Il beneficio di escussione concesso ai soci di società di persone (la cui responsabilità assume natura sussidiaria) si atteggia diversamente a seconda del tipo di società.
In questo caso, trattandosi di società in nome collettivo, sarebbe stato onere del creditore (ovvero dell’Amministrazione finanziaria) provare il tentativo (concreto) di preventiva escussione del patrimonio sociale, non essendo a tal fine sufficiente la mera affermazione di incapienza dello stesso ai fini del soddisfacimento dei crediti vantati (cfr Cassazione 7000/2003 e 13183/1999).

Se è pacifico, però, che l’articolo 2304 del codice civile si applica anche ai crediti di natura tributaria, è altrettanto consolidato, almeno secondo la giurisprudenza di legittimità (cfr ex plurimis, Cassazione 5434/1998, 12912/1997, 1056/1996, 7100/1993, 8011/1992 e 3651/1992), che i creditori sociali possano agire per munirsi, nei confronti dei soci, del titolo esecutivo e iscrivere così ipoteca giudiziaria sui loro immobili in modo che, risultato incapiente il patrimonio sociale, possano soddisfarsi prontamente su tali beni.
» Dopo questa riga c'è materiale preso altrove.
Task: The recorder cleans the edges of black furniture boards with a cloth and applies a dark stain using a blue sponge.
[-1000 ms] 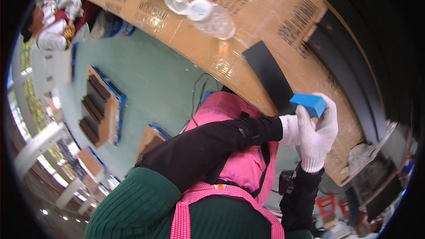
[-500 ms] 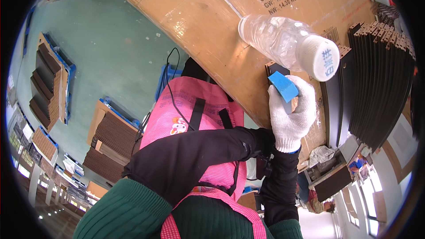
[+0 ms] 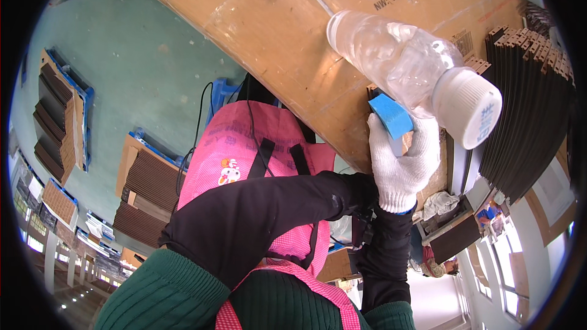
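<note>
My right hand [image 3: 403,168], in a white knitted glove, is closed round a small blue block [image 3: 391,115] that looks like foam or sponge. It is at the edge of the cardboard-covered bench [image 3: 269,43]. Beside and partly in front of the fingers is a clear plastic bottle [image 3: 391,55] with a white cap [image 3: 468,107]; the bottle hides part of the hand. My left forearm [image 3: 263,208], in a black sleeve, crosses in front of me toward the right wrist, and the left hand itself is hidden there. A dark piece sits just behind the blue block.
Many thin dark strips [image 3: 526,104] are stacked at the right. A pink bag or apron [image 3: 244,140] with black straps and a dark cable lie before me. Stacks of brown panels [image 3: 150,180] stand on the green floor at left. Another person [image 3: 431,263] is farther off at lower right.
The view has shifted slightly, so the bottle appears larger and lower right, covering more of the glove. My right hand still grips the blue block; my left arm hardly differs.
</note>
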Motion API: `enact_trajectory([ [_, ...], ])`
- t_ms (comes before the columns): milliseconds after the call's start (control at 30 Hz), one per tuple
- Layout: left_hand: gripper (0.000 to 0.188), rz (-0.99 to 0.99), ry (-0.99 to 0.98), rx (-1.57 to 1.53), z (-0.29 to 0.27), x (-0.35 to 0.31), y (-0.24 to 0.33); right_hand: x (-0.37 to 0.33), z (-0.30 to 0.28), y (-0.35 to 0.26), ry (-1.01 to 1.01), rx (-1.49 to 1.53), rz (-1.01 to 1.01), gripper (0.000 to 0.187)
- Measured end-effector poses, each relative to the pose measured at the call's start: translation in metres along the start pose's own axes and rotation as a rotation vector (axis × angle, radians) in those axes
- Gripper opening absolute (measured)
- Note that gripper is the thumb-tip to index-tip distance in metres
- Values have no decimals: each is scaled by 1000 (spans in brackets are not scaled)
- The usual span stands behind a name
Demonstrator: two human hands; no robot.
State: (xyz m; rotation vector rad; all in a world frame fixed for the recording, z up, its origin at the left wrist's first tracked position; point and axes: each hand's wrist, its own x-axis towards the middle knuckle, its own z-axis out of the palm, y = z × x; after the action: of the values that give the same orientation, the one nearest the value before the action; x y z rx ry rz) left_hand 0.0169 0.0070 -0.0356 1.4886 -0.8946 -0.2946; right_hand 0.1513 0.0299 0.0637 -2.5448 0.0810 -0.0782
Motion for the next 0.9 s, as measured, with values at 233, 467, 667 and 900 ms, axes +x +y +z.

La Corte di cassazione, applicando questi principi, con la sentenza in commento, ha giudicato legittima la cartella di pagamento notificata al socio, pur in assenza di preventiva escussione del patrimonio societario, ritenendo evidentemente che l’atto impugnato sia solamente prodromico all’esecuzione coattiva riunendo in sé le funzioni del titolo esecutivo e di precetto: logico corollario di tale affermazione l’inapplicabilità nel caso di specie dell’articolo 2304 del codice civile.
È stato quindi riconosciuto corretto l’operato dell’Amministrazione finanziaria, anche alla luce dell’articolo 25 del Dpr 602/1973, a norma del quale il concessionario della riscossione procede alla notifica della cartella nei confronti del debitore iscritto a ruolo “o del coobbligato” nei confronti dei quali procede.